#### [TASK OBJECTIVE]
Copy out every entry precisely.

#### [EXERCISE INPUT]

.....

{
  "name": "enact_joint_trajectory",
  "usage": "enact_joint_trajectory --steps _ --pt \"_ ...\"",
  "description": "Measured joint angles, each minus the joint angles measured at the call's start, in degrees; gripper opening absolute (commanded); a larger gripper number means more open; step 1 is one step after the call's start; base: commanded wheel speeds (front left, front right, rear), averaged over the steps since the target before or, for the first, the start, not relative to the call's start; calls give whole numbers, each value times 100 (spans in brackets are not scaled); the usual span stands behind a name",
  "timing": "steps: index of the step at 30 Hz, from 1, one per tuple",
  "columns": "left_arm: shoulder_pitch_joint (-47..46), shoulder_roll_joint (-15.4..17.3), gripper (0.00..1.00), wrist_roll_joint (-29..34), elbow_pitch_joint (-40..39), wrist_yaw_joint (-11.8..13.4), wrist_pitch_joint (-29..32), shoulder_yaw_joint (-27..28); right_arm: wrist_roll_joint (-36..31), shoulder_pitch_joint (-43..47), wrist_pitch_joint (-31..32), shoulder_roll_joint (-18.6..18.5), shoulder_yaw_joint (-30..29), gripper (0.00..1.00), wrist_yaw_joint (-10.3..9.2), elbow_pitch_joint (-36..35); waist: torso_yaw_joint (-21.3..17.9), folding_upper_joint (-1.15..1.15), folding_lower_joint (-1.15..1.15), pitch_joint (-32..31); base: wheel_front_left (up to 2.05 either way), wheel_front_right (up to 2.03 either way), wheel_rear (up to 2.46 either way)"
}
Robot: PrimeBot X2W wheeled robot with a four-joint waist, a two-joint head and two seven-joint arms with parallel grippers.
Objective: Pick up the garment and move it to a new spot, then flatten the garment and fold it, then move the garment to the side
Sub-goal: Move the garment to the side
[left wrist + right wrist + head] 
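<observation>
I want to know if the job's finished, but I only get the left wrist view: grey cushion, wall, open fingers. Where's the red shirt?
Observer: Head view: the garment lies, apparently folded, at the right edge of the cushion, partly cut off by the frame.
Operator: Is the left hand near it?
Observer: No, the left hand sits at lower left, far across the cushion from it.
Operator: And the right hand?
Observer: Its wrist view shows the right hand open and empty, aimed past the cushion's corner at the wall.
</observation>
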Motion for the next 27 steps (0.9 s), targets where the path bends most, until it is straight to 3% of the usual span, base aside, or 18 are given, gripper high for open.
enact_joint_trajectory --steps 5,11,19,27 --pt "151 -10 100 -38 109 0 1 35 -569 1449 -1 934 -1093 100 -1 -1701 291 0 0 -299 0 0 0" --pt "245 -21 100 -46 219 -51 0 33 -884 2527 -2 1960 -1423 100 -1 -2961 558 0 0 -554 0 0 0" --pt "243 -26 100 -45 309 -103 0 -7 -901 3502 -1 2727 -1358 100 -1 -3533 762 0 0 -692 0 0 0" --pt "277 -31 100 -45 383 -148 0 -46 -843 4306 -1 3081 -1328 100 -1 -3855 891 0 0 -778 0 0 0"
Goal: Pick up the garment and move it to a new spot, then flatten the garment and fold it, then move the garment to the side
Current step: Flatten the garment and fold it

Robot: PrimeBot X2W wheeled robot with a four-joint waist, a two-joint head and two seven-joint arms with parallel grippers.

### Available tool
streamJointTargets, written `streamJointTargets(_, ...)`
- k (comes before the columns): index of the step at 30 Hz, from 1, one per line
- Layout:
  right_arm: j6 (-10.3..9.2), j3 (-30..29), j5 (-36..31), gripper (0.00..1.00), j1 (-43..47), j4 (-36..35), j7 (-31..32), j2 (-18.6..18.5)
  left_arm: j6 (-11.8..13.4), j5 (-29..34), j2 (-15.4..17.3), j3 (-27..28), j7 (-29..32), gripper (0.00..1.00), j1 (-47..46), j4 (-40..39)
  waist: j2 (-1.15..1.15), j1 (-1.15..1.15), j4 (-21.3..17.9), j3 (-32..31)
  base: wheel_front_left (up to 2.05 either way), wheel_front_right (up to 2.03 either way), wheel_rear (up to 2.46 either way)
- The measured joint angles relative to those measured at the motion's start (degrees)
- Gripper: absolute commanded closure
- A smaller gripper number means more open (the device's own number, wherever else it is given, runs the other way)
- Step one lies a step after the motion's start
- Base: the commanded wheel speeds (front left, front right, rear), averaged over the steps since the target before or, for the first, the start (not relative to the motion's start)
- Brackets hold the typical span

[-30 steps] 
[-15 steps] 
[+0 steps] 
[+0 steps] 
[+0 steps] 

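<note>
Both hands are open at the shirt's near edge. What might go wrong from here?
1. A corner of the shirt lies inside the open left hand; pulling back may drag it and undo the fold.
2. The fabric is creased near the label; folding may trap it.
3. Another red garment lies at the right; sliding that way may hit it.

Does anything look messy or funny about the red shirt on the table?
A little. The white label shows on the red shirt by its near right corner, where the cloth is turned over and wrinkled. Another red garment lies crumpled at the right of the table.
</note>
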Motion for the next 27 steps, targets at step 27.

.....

#### [TASK OUTPUT]
{
  "name": "enact_joint_trajectory",
  "usage": "enact_joint_trajectory --steps _ --pt \"_ ...\"",
  "description": "Measured joint angles, each minus the joint angles measured at the call's start, in degrees; gripper opening absolute (commanded); a larger gripper number means more open; step 1 is one step after the call's start; base: commanded wheel speeds (front left, front right, rear), averaged over the steps since the target before or, for the first, the start, not relative to the call's start; calls give whole numbers, each value times 100 (spans in brackets are not scaled); the usual span stands behind a name",
  "timing": "steps: index of the step at 30 Hz, from 1, one per tuple",
  "columns": "left_arm: shoulder_pitch_joint (-47..46), shoulder_roll_joint (-15.4..17.3), gripper (0.00..1.00), wrist_roll_joint (-29..34), elbow_pitch_joint (-40..39), wrist_yaw_joint (-11.8..13.4), wrist_pitch_joint (-29..32), shoulder_yaw_joint (-27..28); right_arm: wrist_roll_joint (-36..31), shoulder_pitch_joint (-43..47), wrist_pitch_joint (-31..32), shoulder_roll_joint (-18.6..18.5), shoulder_yaw_joint (-30..29), gripper (0.00..1.00), wrist_yaw_joint (-10.3..9.2), elbow_pitch_joint (-36..35); waist: torso_yaw_joint (-21.3..17.9), folding_upper_joint (-1.15..1.15), folding_lower_joint (-1.15..1.15), pitch_joint (-32..31); base: wheel_front_left (up to 2.05 either way), wheel_front_right (up to 2.03 either way), wheel_rear (up to 2.46 either way)"
}
Robot: PrimeBot X2W wheeled robot with a four-joint waist, a two-joint head and two seven-joint arms with parallel grippers.
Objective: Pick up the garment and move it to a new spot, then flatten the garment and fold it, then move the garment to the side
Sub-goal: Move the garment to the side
[left wrist + right wrist + head] 
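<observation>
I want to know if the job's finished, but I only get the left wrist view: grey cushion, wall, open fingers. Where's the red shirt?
Observer: Head view: the garment lies, apparently folded, at the right edge of the cushion, partly cut off by the frame.
Operator: Is the left hand near it?
Observer: No, the left hand sits at lower left, far across the cushion from it.
Operator: And the right hand?
Observer: Its wrist view shows the right hand open and empty, aimed past the cushion's corner at the wall.
</observation>
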Motion for the next 27 steps (0.9 s), targets where the path bends most, until it is straight to 3% of the usual span, base aside, or 18 are given, gripper high for open.
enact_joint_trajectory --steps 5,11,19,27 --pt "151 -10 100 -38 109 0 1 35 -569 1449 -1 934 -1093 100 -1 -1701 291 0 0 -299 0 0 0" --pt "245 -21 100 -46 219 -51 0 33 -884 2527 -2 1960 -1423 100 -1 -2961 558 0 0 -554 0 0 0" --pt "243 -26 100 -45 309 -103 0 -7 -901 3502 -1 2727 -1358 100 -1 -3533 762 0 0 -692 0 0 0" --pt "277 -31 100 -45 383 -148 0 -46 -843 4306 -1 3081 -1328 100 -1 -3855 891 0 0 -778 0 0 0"
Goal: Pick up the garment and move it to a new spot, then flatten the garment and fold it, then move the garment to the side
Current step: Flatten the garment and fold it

Robot: PrimeBot X2W wheeled robot with a four-joint waist, a two-joint head and two seven-joint arms with parallel grippers.

### Available tool
streamJointTargets, written `streamJointTargets(_, ...)`
- k (comes before the columns): index of the step at 30 Hz, from 1, one per line
- Layout:
  right_arm: j6 (-10.3..9.2), j3 (-30..29), j5 (-36..31), gripper (0.00..1.00), j1 (-43..47), j4 (-36..35), j7 (-31..32), j2 (-18.6..18.5)
  left_arm: j6 (-11.8..13.4), j5 (-29..34), j2 (-15.4..17.3), j3 (-27..28), j7 (-29..32), gripper (0.00..1.00), j1 (-47..46), j4 (-40..39)
  waist: j2 (-1.15..1.15), j1 (-1.15..1.15), j4 (-21.3..17.9), j3 (-32..31)
  base: wheel_front_left (up to 2.05 either way), wheel_front_right (up to 2.03 either way), wheel_rear (up to 2.46 either way)
- The measured joint angles relative to those measured at the motion's start (degrees)
- Gripper: absolute commanded closure
- A smaller gripper number means more open (the device's own number, wherever else it is given, runs the other way)
- Step one lies a step after the motion's start
- Base: the commanded wheel speeds (front left, front right, rear), averaged over the steps since the target before or, for the first, the start (not relative to the motion's start)
- Brackets hold the typical span

[-30 steps] 
[-15 steps] 
[+0 steps] 
[+0 steps] 
[+0 steps] 

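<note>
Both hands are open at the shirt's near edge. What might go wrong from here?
1. A corner of the shirt lies inside the open left hand; pulling back may drag it and undo the fold.
2. The fabric is creased near the label; folding may trap it.
3. Another red garment lies at the right; sliding that way may hit it.

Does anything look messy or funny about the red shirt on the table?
A little. The white label shows on the red shirt by its near right corner, where the cloth is turned over and wrinkled. Another red garment lies crumpled at the right of the table.
</note>
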Motion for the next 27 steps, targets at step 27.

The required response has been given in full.